Work required — Please reproduce each line of the data below as it stands.

Extracted records —
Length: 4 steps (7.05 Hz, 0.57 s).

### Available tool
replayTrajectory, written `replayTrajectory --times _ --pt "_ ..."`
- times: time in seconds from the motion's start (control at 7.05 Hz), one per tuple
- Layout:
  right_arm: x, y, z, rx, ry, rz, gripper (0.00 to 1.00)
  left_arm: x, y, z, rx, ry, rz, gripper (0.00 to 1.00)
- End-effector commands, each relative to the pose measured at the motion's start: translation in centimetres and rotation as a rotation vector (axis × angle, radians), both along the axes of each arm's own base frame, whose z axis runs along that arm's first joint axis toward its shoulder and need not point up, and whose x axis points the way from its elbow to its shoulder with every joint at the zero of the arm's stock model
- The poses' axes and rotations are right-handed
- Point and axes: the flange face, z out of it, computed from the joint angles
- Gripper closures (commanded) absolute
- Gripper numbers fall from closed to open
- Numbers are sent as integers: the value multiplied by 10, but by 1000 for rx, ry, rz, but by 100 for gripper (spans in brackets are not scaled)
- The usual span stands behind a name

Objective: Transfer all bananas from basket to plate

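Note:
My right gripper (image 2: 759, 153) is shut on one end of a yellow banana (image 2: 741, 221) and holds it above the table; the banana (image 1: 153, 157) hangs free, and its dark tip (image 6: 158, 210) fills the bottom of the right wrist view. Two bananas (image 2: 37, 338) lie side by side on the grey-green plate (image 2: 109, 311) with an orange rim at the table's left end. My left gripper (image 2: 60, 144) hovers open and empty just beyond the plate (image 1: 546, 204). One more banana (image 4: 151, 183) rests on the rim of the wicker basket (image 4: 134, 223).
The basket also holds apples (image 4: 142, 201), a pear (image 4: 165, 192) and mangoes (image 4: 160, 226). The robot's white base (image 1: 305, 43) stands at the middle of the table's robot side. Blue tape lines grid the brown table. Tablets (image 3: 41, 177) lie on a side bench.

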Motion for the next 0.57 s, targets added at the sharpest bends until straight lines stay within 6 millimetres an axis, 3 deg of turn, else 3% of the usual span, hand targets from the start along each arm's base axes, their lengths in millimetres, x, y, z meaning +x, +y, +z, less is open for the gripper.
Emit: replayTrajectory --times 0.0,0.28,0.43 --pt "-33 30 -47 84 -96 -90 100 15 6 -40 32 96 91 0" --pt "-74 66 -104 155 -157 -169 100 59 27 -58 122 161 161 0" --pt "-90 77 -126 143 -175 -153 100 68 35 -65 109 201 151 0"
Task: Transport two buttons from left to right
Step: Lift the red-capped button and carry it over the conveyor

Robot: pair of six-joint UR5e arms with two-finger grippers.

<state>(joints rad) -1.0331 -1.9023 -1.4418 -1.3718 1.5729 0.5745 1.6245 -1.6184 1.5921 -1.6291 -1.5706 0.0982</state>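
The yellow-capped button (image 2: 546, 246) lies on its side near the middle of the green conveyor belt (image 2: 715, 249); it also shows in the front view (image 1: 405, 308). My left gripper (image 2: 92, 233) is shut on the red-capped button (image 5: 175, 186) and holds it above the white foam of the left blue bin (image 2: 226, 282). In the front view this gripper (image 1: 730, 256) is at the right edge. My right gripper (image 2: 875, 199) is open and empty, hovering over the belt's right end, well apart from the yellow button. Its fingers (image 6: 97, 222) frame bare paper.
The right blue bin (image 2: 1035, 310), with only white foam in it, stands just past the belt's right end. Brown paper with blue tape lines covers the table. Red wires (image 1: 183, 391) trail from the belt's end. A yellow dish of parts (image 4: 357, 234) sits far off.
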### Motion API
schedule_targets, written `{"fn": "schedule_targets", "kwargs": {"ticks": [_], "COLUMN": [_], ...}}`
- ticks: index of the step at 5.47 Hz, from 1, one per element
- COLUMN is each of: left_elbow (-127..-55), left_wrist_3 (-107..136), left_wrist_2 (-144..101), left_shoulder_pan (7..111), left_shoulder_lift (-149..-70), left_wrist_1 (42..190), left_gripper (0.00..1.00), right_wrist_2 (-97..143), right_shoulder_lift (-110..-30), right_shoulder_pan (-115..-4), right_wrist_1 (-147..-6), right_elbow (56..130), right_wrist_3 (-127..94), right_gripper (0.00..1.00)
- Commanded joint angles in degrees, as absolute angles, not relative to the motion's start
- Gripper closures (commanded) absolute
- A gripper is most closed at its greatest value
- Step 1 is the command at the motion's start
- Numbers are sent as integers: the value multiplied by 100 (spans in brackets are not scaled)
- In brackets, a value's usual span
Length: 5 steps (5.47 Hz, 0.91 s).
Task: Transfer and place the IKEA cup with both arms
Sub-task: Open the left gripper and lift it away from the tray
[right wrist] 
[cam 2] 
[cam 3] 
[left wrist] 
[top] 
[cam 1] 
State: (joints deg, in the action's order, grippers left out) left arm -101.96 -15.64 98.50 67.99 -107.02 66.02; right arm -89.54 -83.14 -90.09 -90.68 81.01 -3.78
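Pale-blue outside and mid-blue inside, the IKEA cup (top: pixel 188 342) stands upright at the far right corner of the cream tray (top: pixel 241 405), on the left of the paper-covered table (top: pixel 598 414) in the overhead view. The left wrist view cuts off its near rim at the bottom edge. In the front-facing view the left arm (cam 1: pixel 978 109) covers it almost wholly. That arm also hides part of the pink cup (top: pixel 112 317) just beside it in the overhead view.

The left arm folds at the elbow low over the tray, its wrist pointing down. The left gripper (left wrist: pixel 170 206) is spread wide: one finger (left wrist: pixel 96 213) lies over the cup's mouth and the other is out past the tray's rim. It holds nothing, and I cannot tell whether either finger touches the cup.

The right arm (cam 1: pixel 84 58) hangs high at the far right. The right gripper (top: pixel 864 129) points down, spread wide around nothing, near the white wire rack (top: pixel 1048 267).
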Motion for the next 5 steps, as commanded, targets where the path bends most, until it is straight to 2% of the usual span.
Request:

Exercise response —
Length: 4 steps (7.05 Hz, 0.57 s).

### Available tool
replayTrajectory, written `replayTrajectory --times _ --pt "_ ..."`
- times: time in seconds from the motion's start (control at 7.05 Hz), one per tuple
- Layout:
  right_arm: x, y, z, rx, ry, rz, gripper (0.00 to 1.00)
  left_arm: x, y, z, rx, ry, rz, gripper (0.00 to 1.00)
- End-effector commands, each relative to the pose measured at the motion's start: translation in centimetres and rotation as a rotation vector (axis × angle, radians), both along the axes of each arm's own base frame, whose z axis runs along that arm's first joint axis toward its shoulder and need not point up, and whose x axis points the way from its elbow to its shoulder with every joint at the zero of the arm's stock model
- The poses' axes and rotations are right-handed
- Point and axes: the flange face, z out of it, computed from the joint angles
- Gripper closures (commanded) absolute
- Gripper numbers fall from closed to open
- Numbers are sent as integers: the value multiplied by 10, but by 1000 for rx, ry, rz, but by 100 for gripper (spans in brackets are not scaled)
- The usual span stands behind a name

Objective: Transfer all bananas from basket to plate

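Note:
My right gripper (image 2: 759, 153) is shut on one end of a yellow banana (image 2: 741, 221) and holds it above the table; the banana (image 1: 153, 157) hangs free, and its dark tip (image 6: 158, 210) fills the bottom of the right wrist view. Two bananas (image 2: 37, 338) lie side by side on the grey-green plate (image 2: 109, 311) with an orange rim at the table's left end. My left gripper (image 2: 60, 144) hovers open and empty just beyond the plate (image 1: 546, 204). One more banana (image 4: 151, 183) rests on the rim of the wicker basket (image 4: 134, 223).
The basket also holds apples (image 4: 142, 201), a pear (image 4: 165, 192) and mangoes (image 4: 160, 226). The robot's white base (image 1: 305, 43) stands at the middle of the table's robot side. Blue tape lines grid the brown table. Tablets (image 3: 41, 177) lie on a side bench.
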
Motion for the next 0.57 s, targets added at the sharpest bends until straight lines stay within 6 millimetres an axis, 3 deg of turn, else 3% of the usual span, hand targets from the start along each arm's base axes, their lengths in millimetres, x, y, z meaning +x, +y, +z, less is open for the gripper.
Emit: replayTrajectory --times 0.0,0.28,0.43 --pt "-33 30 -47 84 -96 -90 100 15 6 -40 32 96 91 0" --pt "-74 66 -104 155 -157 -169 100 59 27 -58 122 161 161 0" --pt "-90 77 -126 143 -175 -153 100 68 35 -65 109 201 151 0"
Task: Transport two buttons from left to right
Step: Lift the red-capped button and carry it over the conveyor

Robot: pair of six-joint UR5e arms with two-finger grippers.

<state>(joints rad) -1.0331 -1.9023 -1.4418 -1.3718 1.5729 0.5745 1.6245 -1.6184 1.5921 -1.6291 -1.5706 0.0982</state>
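The yellow-capped button (image 2: 546, 246) lies on its side near the middle of the green conveyor belt (image 2: 715, 249); it also shows in the front view (image 1: 405, 308). My left gripper (image 2: 92, 233) is shut on the red-capped button (image 5: 175, 186) and holds it above the white foam of the left blue bin (image 2: 226, 282). In the front view this gripper (image 1: 730, 256) is at the right edge. My right gripper (image 2: 875, 199) is open and empty, hovering over the belt's right end, well apart from the yellow button. Its fingers (image 6: 97, 222) frame bare paper.
The right blue bin (image 2: 1035, 310), with only white foam in it, stands just past the belt's right end. Brown paper with blue tape lines covers the table. Red wires (image 1: 183, 391) trail from the belt's end. A yellow dish of parts (image 4: 357, 234) sits far off.
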### Motion API
schedule_targets, written `{"fn": "schedule_targets", "kwargs": {"ticks": [_], "COLUMN": [_], ...}}`
- ticks: index of the step at 5.47 Hz, from 1, one per element
- COLUMN is each of: left_elbow (-127..-55), left_wrist_3 (-107..136), left_wrist_2 (-144..101), left_shoulder_pan (7..111), left_shoulder_lift (-149..-70), left_wrist_1 (42..190), left_gripper (0.00..1.00), right_wrist_2 (-97..143), right_shoulder_lift (-110..-30), right_shoulder_pan (-115..-4), right_wrist_1 (-147..-6), right_elbow (56..130), right_wrist_3 (-127..94), right_gripper (0.00..1.00)
- Commanded joint angles in degrees, as absolute angles, not relative to the motion's start
- Gripper closures (commanded) absolute
- A gripper is most closed at its greatest value
- Step 1 is the command at the motion's start
- Numbers are sent as integers: the value multiplied by 100 (spans in brackets are not scaled)
- In brackets, a value's usual span
Length: 5 steps (5.47 Hz, 0.91 s).
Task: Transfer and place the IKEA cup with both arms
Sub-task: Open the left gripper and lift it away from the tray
[right wrist] 
[cam 2] 
[cam 3] 
[left wrist] 
[top] 
[cam 1] 
State: (joints deg, in the action's order, grippers left out) left arm -101.96 -15.64 98.50 67.99 -107.02 66.02; right arm -89.54 -83.14 -90.09 -90.68 81.01 -3.78
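Pale-blue outside and mid-blue inside, the IKEA cup (top: pixel 188 342) stands upright at the far right corner of the cream tray (top: pixel 241 405), on the left of the paper-covered table (top: pixel 598 414) in the overhead view. The left wrist view cuts off its near rim at the bottom edge. In the front-facing view the left arm (cam 1: pixel 978 109) covers it almost wholly. That arm also hides part of the pink cup (top: pixel 112 317) just beside it in the overhead view.

The left arm folds at the elbow low over the tray, its wrist pointing down. The left gripper (left wrist: pixel 170 206) is spread wide: one finger (left wrist: pixel 96 213) lies over the cup's mouth and the other is out past the tray's rim. It holds nothing, and I cannot tell whether either finger touches the cup.

The right arm (cam 1: pixel 84 58) hangs high at the far right. The right gripper (top: pixel 864 129) points down, spread wide around nothing, near the white wire rack (top: pixel 1048 267).
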Motion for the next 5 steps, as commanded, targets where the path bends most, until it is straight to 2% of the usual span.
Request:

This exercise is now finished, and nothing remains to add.